* ASSIGNMENT *
Copy all entries verbatim and keep any pictures out of the copy.

Records from a collection
·····
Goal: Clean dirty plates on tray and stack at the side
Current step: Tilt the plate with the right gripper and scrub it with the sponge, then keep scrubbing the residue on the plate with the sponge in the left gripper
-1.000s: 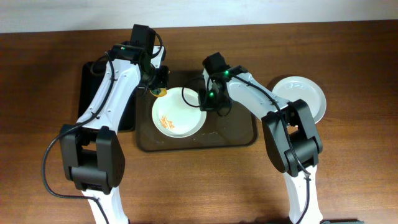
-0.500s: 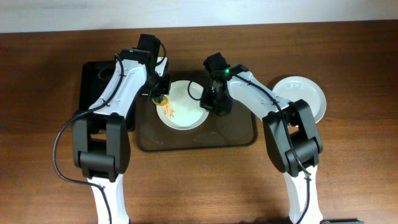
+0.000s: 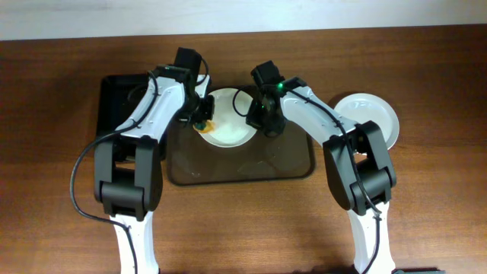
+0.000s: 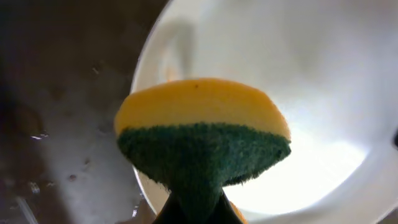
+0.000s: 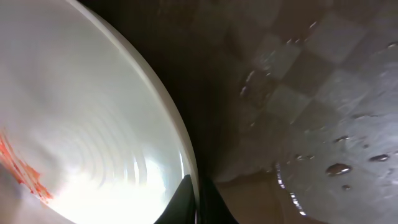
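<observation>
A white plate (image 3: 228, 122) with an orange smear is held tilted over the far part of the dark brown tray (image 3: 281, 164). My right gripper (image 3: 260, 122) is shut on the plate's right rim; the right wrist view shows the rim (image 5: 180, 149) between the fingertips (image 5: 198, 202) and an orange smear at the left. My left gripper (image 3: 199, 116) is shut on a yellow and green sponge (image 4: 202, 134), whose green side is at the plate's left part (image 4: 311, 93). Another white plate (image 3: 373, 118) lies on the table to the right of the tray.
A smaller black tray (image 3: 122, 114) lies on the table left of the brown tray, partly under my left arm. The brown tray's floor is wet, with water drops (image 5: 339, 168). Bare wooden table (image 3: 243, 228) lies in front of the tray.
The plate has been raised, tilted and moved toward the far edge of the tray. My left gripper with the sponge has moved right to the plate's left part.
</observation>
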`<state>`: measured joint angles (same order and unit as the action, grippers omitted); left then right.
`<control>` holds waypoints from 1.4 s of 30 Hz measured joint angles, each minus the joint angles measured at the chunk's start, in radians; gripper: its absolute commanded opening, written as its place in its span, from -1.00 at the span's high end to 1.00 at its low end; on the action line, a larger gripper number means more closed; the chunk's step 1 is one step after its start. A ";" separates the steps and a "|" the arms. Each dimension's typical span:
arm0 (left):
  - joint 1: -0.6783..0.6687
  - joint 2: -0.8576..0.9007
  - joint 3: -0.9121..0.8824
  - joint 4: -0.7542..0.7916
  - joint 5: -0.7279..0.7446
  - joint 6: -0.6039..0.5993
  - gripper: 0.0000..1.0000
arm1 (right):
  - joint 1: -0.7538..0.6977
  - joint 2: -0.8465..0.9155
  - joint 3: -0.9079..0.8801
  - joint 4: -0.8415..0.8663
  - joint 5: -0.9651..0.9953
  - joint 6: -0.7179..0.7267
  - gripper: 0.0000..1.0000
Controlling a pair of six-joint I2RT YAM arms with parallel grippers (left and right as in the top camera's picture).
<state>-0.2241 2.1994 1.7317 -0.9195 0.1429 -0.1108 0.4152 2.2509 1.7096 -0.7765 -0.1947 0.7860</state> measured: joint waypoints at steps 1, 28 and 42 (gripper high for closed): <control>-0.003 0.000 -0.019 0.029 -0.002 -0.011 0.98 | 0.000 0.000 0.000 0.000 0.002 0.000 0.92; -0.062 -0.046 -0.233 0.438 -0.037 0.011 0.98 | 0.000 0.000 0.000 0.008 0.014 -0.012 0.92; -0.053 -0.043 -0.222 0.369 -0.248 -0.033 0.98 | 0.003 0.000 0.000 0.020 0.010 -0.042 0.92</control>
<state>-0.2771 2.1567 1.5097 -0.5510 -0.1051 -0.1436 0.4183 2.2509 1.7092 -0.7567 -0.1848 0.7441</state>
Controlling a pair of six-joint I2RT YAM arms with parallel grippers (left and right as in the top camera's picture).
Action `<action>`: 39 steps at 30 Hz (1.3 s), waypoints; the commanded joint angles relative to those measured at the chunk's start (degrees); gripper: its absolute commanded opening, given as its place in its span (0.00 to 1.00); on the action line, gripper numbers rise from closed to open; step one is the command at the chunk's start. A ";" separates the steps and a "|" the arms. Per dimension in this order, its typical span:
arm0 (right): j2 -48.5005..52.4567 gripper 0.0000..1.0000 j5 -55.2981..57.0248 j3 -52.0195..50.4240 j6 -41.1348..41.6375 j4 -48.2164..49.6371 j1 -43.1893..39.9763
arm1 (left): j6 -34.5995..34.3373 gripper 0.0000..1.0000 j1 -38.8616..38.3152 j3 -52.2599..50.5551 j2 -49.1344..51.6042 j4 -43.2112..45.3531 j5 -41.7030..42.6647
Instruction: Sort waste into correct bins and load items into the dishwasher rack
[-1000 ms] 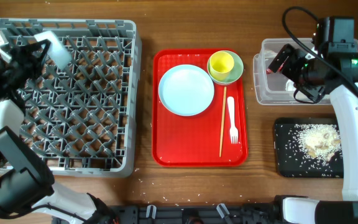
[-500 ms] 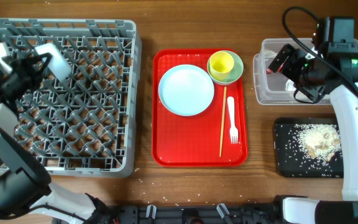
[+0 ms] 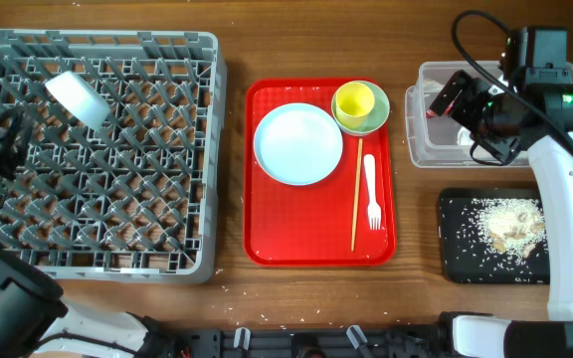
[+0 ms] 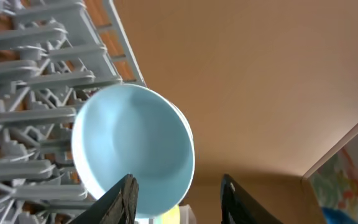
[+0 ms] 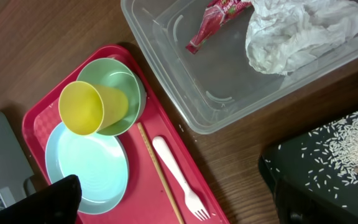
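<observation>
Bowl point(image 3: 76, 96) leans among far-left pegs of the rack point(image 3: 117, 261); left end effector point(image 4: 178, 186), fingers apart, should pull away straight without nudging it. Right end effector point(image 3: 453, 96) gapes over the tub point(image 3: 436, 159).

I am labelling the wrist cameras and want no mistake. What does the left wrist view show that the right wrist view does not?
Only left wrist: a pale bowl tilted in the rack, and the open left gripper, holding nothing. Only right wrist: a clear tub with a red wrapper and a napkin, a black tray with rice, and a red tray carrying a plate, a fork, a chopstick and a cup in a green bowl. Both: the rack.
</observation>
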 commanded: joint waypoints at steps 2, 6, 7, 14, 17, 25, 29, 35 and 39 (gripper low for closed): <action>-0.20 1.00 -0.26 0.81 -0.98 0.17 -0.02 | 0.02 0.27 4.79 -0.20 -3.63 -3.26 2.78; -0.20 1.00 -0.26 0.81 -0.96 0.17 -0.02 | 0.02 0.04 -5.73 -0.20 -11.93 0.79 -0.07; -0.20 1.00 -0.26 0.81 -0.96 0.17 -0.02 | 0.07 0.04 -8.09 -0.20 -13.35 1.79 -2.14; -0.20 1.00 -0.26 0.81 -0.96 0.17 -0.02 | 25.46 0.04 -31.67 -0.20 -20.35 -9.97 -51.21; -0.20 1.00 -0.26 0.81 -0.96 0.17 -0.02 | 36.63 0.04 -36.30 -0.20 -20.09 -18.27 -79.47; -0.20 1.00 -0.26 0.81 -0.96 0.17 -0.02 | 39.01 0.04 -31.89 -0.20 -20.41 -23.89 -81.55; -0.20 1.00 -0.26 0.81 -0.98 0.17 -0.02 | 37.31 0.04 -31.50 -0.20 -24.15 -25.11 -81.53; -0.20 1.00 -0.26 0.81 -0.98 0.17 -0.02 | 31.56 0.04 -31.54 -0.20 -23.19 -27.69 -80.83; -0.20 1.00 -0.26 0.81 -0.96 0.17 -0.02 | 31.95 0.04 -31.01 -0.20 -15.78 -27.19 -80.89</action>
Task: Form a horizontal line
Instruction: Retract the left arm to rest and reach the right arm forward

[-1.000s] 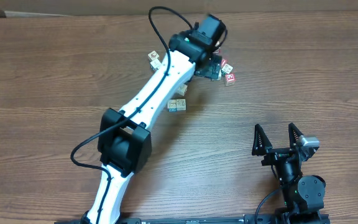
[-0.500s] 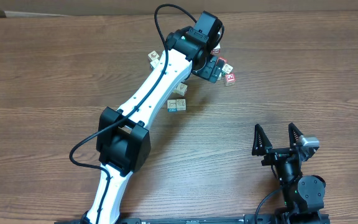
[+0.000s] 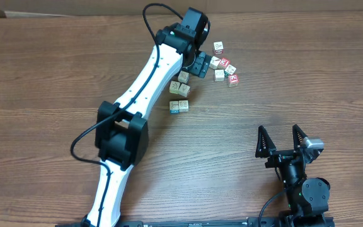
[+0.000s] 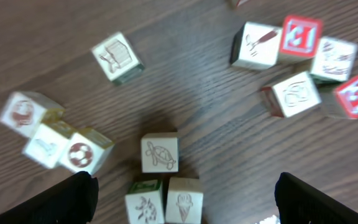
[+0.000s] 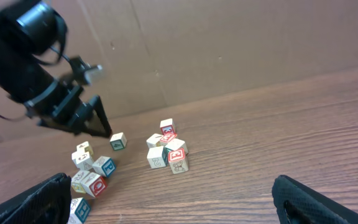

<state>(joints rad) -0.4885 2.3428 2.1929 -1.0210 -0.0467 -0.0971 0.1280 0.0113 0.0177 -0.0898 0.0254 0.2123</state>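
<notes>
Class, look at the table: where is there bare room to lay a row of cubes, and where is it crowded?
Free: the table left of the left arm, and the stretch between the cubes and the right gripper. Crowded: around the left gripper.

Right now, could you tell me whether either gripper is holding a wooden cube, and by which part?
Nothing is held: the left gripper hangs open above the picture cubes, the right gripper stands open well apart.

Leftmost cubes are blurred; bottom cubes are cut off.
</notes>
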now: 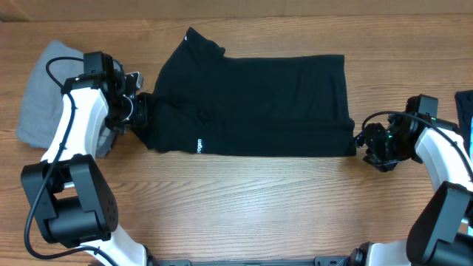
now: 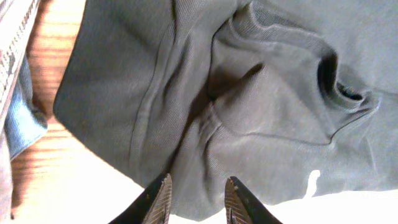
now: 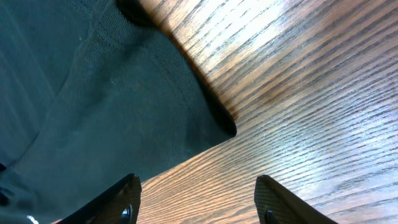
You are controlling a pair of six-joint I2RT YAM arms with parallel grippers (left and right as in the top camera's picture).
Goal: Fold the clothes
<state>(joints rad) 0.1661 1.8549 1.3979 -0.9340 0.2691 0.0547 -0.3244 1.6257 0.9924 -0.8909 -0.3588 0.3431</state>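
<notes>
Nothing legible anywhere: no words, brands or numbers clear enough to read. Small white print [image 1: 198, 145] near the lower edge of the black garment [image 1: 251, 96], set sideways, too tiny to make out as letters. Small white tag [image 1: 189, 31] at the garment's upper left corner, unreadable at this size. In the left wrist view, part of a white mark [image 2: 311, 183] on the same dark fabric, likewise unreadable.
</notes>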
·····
* SOLVED PROBLEM *
Goal: Clean dirty plates on tray and stack at the side
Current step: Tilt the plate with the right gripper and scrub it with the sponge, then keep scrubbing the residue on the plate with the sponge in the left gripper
-1.000s: 
-0.500s: 
+0.000s: 
+0.000s: 
+0.000s: 
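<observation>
A white plate (image 3: 228, 122) with an orange smear is held tilted over the far part of the dark brown tray (image 3: 281, 164). My right gripper (image 3: 260, 122) is shut on the plate's right rim; the right wrist view shows the rim (image 5: 180, 149) between the fingertips (image 5: 198, 202) and an orange smear at the left. My left gripper (image 3: 199, 116) is shut on a yellow and green sponge (image 4: 202, 134), whose green side is at the plate's left part (image 4: 311, 93). Another white plate (image 3: 373, 118) lies on the table to the right of the tray.
A smaller black tray (image 3: 122, 114) lies on the table left of the brown tray, partly under my left arm. The brown tray's floor is wet, with water drops (image 5: 339, 168). Bare wooden table (image 3: 243, 228) lies in front of the tray.
The plate has been raised, tilted and moved toward the far edge of the tray. My left gripper with the sponge has moved right to the plate's left part.
</observation>
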`<state>`: measured joint angles (same order and unit as the action, grippers omitted); left then right.
`<control>` holds waypoints from 1.4 s of 30 Hz measured joint angles, each minus the joint angles measured at the chunk's start, in radians; gripper: its absolute commanded opening, written as its place in its span, from -1.00 at the span's high end to 1.00 at its low end; on the action line, a larger gripper number means more closed; the chunk's step 1 is one step after its start. A ";" separates the steps and a "|" the arms. Each dimension's typical span:
arm0 (left):
  - joint 1: -0.6783..0.6687
  - joint 2: -0.8576..0.9007
  - joint 3: -0.9121..0.8824
  - joint 4: -0.7542..0.7916
  - joint 5: -0.7279..0.7446
  - joint 6: -0.6039..0.5993
  - gripper: 0.0000..1.0000
arm1 (right):
  - joint 1: -0.7538..0.6977
  - joint 2: -0.8465..0.9155
  - joint 3: -0.9079..0.8801
  - joint 4: -0.8415..0.8663
  - joint 5: -0.9651..0.9953
  - joint 6: -0.7179..0.7267
  - gripper: 0.0000..1.0000
Controlling a pair of six-joint I2RT YAM arms with parallel grippers (left and right as in the top camera's picture).
<state>-0.2241 2.1994 1.7317 -0.9195 0.1429 -0.1108 0.4152 2.2509 1.7096 -0.7765 -0.1947 0.7860</state> measured: joint waypoints at steps 1, 28 and 42 (gripper high for closed): <control>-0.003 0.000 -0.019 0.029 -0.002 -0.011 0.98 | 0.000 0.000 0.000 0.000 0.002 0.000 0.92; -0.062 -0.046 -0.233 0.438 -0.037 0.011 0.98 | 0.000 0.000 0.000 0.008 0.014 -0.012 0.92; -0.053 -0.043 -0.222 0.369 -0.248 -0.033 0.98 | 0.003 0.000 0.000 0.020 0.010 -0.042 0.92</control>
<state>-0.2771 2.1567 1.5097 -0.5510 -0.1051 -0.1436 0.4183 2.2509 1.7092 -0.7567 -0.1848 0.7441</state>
Controlling a pair of six-joint I2RT YAM arms with parallel grippers (left and right as in the top camera's picture).
Action `<action>`: 39 steps at 30 Hz (1.3 s), waypoints; the commanded joint angles relative to those measured at the chunk's start (degrees); gripper: its absolute commanded opening, given as its place in its span (0.00 to 1.00); on the action line, gripper numbers rise from closed to open; step one is the command at the chunk's start. A ";" separates the steps and a "|" the arms. Per dimension in this order, its typical span:
arm0 (right): j2 -48.5005..52.4567 gripper 0.0000..1.0000 j5 -55.2981..57.0248 j3 -52.0195..50.4240 j6 -41.1348..41.6375 j4 -48.2164..49.6371 j1 -43.1893..39.9763
arm1 (left): j6 -34.5995..34.3373 gripper 0.0000..1.0000 j1 -38.8616..38.3152 j3 -52.2599..50.5551 j2 -49.1344..51.6042 j4 -43.2112..45.3531 j5 -41.7030..42.6647
Instruction: Sort waste into correct bins and load items into the dishwasher rack
[-1000 ms] 
[-500 ms] 
[+0 ms] 
[+0 ms] 
[+0 ms] 
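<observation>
Bowl point(image 3: 76, 96) leans among far-left pegs of the rack point(image 3: 117, 261); left end effector point(image 4: 178, 186), fingers apart, should pull away straight without nudging it. Right end effector point(image 3: 453, 96) gapes over the tub point(image 3: 436, 159).

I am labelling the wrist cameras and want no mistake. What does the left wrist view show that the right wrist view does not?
Only left wrist: a pale bowl tilted in the rack, and the open left gripper, holding nothing. Only right wrist: a clear tub with a red wrapper and a napkin, a black tray with rice, and a red tray carrying a plate, a fork, a chopstick and a cup in a green bowl. Both: the rack.
</observation>
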 commanded: joint waypoints at steps 2, 6, 7, 14, 17, 25, 29, 35 and 39 (gripper low for closed): <action>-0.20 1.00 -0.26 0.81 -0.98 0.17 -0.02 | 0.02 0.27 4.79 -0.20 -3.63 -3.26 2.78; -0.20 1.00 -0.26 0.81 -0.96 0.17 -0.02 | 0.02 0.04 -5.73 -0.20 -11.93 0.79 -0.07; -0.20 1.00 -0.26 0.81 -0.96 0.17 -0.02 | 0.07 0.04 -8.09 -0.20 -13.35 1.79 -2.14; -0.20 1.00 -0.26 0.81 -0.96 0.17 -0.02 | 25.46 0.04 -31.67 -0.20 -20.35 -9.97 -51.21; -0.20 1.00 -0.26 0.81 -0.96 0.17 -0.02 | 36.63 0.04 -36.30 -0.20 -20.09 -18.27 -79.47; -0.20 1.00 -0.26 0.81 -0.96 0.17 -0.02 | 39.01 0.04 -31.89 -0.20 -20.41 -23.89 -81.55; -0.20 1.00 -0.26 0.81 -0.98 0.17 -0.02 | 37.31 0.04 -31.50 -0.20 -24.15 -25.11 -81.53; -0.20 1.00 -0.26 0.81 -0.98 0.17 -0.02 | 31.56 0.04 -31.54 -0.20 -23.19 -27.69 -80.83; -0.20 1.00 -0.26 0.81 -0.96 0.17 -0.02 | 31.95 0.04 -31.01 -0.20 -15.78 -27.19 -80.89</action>
Task: Form a horizontal line
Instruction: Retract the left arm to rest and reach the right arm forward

[-1.000s] 
[-0.500s] 
[+0.000s] 
[+0.000s] 
[+0.000s] 

<state>(joints rad) -0.4885 2.3428 2.1929 -1.0210 -0.0467 -0.0971 0.1280 0.0113 0.0177 -0.0898 0.0254 0.2123</state>
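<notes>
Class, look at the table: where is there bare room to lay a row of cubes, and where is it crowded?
Free: the table left of the left arm, and the stretch between the cubes and the right gripper. Crowded: around the left gripper.

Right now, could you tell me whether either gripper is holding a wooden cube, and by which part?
Nothing is held: the left gripper hangs open above the picture cubes, the right gripper stands open well apart.

Leftmost cubes are blurred; bottom cubes are cut off.
</notes>
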now: 
now: 
now: 
You are controlling a pair of six-joint I2RT YAM arms with parallel grippers (left and right as in the top camera's picture).
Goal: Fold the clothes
<state>(joints rad) 0.1661 1.8549 1.3979 -0.9340 0.2691 0.0547 -0.3244 1.6257 0.9924 -0.8909 -0.3588 0.3431</state>
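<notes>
Nothing legible anywhere: no words, brands or numbers clear enough to read. Small white print [image 1: 198, 145] near the lower edge of the black garment [image 1: 251, 96], set sideways, too tiny to make out as letters. Small white tag [image 1: 189, 31] at the garment's upper left corner, unreadable at this size. In the left wrist view, part of a white mark [image 2: 311, 183] on the same dark fabric, likewise unreadable.
</notes>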

No additional work is needed on this exercise.